Madame la Présidente, Mesdames, Messieurs du Tribunal,

Le proverbe nous dit : "Quand le vin est tiré, il faut le boire."

Les faits dont vous êtes saisis aujourd'hui sont caractérisées mais encore reconnus ab initio par mon Client. Vous entrerez en voie de condamnation à son égard.

Ceci étant, je dois vous expliquer son parcours parce qu'il est manifestement peu ordinaire et qu'au travers des questions que je lui ai posées, vous avez eu l'occasion de cerner ce qu'il en était.

Au vu de ce dossier et des faits rapportés, on aurait pu croire à une violence insensée et inédite qui a sans nul doute conduit le Parquet à vous saisir. Il n'en est rien.

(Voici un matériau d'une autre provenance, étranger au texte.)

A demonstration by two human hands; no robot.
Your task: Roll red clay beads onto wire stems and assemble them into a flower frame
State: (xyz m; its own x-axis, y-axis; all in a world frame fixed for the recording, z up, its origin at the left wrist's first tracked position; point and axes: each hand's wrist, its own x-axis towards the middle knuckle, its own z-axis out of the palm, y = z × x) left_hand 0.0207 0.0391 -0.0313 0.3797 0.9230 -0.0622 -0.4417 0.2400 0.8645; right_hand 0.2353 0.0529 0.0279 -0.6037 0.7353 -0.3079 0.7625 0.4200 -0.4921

Mickael avait un projet sur ce terrain. Ce terrain de la Mairie. Il devait créer une association et la Mairie devait lui confier ce terrain. Rien n'était encore écrit mais Mickael travaillait, construisait ce terrain de bosses pour permettre à ses sociétaires de faire du vélo depuis un an. Un an sur un projet bâti en confiance avec des partenaires institutionnels.

Mickael s'était investi. Doublement même car c'est dans son histoire personnelle que se trouve la réponse que vous recherchez à l'examen de son dossier.

Les parents de Mickael se sont séparés il y a 13 ans. Mickael a vécu chez sa mère avec deux de ses trois soeurs. Sa mère vivait des allocations. Déjà à 9 ans, il n'avait pas nécessairement de quoi manger chaque jour à sa faim.

Les services sociaux suivaient la famille jusqu'où jour où le père de Mickael est appelé. Ce sera soit chez lui, soit le foyer. Mickael ira chez son père. Son père me dira :"Lorsque j'ai repris Mickael, il ne dormait pas forcément toutes les nuits mais surtout il mangeait dans l'idée de ne pas pouvoir manger le lendemain ou le jour d'après".

Mickael a décroché à sa majorité un CAP Cuisine. Puis...

Puis il est retourné auprès de sa mère, pour l'aider : complexe du sauveur.

Il a travaillé. Mais la réalité de son passé auprès de sa mère est redevenue ce faisant son présent. Les disputes, son incapacité à s'occuper de ses enfants, l'absence de repas.

Ces années durant, Mickael s'était consolé. Et c'est ce que le Tribunal aujourd'hui doit savoir pour statuer.

Son refuge, son repaire, c'était le vélo. Il m'expliquera : "Le vélo, il faut beaucoup d'adresse, beaucoup de concentration, c'est fatiguant et apaisant".

Aussi, s'il est majeur, c'est un enfant que vous jugez aujourd'hui.

Aussi, quand les plaignants ont saccagé les fruits de son travail acharné d'une année, ont détruit son projet, son imminence du bonheur, il vous dira, il me dira : "J'ai vu noir"

C'est toute la souffrance de sa vie qui est sortie, tous les mots qu'il n'a pas dits des années durant qui ont franchi ses lèvres ce jour-là.

Mickael me dira : "J'espère qu'ils comprendront..."

"Ils le peuvent", lui ai-je répondu.

Mickael n'aurait jamais dû revenir auprès de sa mère. Aussitôt après les faits, son père est venu le chercher. Il vit chez lui. C'est certain que Mickael doit rester loin de la souffrance que lui insuffle sa mère. Auprès de son père, il apprend. Il apprend que rien n'est dû et qu'il doit travailler pour obtenir ce qu'il veut. La vie de Mickael aujourd'hui qu'il a 22 ans se noue et peut aussi se dénouer.

A ce titre, un travail d'intérêt général serait amplement suffisant pour lui faire comprendre la leçon. Mickael est autant intelligent qu'il est sensible. Un travail d'intérêt général, un sursis simple suffiraient à engager sa responsabilité pénale et donc le condamner à réparer. Ce que n'élude pas Mickael.

Ceci étant, Mickael n'a pas de fortune.

Si la partie civile justifie d'un dommage matériel à hauteur de 300 euros, le préjudice moral n'est pas établi. Le certificat médical ne faisant pas état d'une ITT.

Aussi les demandes de la partie civile me paraissent excessives mais surtout non justifiées.

Rien ne permet d'établir ni l'existence d'un suivi psychologique, ni les frais occasionnés à ce moment, ni depuis.

Je conclus à la plus grande compréhension et donc indulgence du Tribunal.

Une condamnation symbolique suffirait à réparer les victimes dans la limite de leurs préjudices justifiés et imputables aux gestes et paroles de Mickael.